Comprar a bolsa agora requer não apenas acreditar no sucesso de Bolsonaro, mas em algo que ainda não tenha sido incorporado aos preços

BOLSA DE NOVA YORK: os mercados acionários, americano e brasileiro, parecem incorporar premissas relativamente favoráveis para o futuro / Andrew Renneisen/Getty Images
DR

Da Redação

Publicado em 5 de novembro de 2018 às 18h28.

Última atualização em 5 de novembro de 2018 às 22h24.

Os primeiros alertas de que havia uma bolha no mercado imobiliário americano começaram a aparecer em 2004. Nouriel Roubini, hoje conhecido como o sujeito que antecipou a crise, tocou a buzina em 2006. Como se sabe, a bolha só estourou em 2008. Ou seja, quem seguiu o conselho dos primeiros urubus quebrou antes de ficar milionário.
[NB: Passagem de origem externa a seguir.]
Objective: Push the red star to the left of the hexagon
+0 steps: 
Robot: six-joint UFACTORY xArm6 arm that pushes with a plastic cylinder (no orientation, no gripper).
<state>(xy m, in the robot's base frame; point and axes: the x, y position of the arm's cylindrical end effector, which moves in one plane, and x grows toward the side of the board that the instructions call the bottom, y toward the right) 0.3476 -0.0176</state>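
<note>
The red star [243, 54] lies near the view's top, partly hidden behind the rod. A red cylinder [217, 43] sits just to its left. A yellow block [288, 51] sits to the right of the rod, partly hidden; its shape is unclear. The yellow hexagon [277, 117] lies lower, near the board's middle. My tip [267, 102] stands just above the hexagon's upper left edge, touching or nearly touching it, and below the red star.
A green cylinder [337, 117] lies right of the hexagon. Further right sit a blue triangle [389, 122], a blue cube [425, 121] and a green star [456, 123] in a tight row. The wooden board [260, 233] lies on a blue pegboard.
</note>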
Resumindo, timing é tudo no mercado. Também é verdade que os investidores que surfaram bem a “marolinha” conheciam os riscos.

Registro esse nariz-de-cera para resgatar com tranquilidade um comentário que fiz neste espaço no início de outubro do ano passado. Na época, o economista Robert Schiller, laureado com o Nobel, havia publicado no New York Times um artigo em que comentava com perplexidade a predominância de fatores psicológicos por trás da alta da bolsa. Aproveitando o ensejo escrevi:

“Mesmo que [Schiller] esteja certo, se os preços das ações encontram-se elevados em razão [de] irracionalidade (…) diante de um cenário de liquidez abundante, será apenas uma questão de tempo para as coisas voltarem ao normal. Não se trata evidentemente de afirmar que a bolsa seja um mau negócio no curto prazo – na verdade, a história mostra que os desvios podem durar anos, até décadas. O ponto é que quem quiser entrar na farra precisa saber o que está em jogo e que o futuro é menos previsível do que sugerem algumas narrativas.”

Muito bem. Desde que Schiller cravou sua análise a bolsa começou a pular como um cabrito. De outubro do ano passado até o início de 2018 o S&P 500 subiu mais 12%. Praticamente devolveu tudo em fevereiro. Passou a oscilar violentamente sem tendência até abril. O ânimo voltou e em setembro um novo recorde foi registrado. Em outubro houve perda de quase 7%. Noves fora, a valorização em 12 meses foi de cerca de 5%, mas menos de 2% em 2018.

Dá para comprar um pé de frango com o lucro e, para ser justo, o ganho não foi tão pequeno quando comparado aos juros pagos pelos títulos do governo. Ok, mas haja coração. O aumento da volatilidade nos últimos meses sugere a existência de vários investidores com o dedo no gatilho, prontos para vender ações que parecem valorizadas demais antes que seja tarde. Quando muitos pensam assim, qualquer motivo trivial pode fazer o angu desandar.

No longo prazo, o lucro das empresas americanas evolui em linha com o PIB. Os preços das ações equivalem, portanto, ao crescimento econômico esperado trazido a valor presente pela taxa de juro dos títulos públicos mais um prêmio de risco. Trata-se aqui de noção tão fundamental como a lei da gravidade.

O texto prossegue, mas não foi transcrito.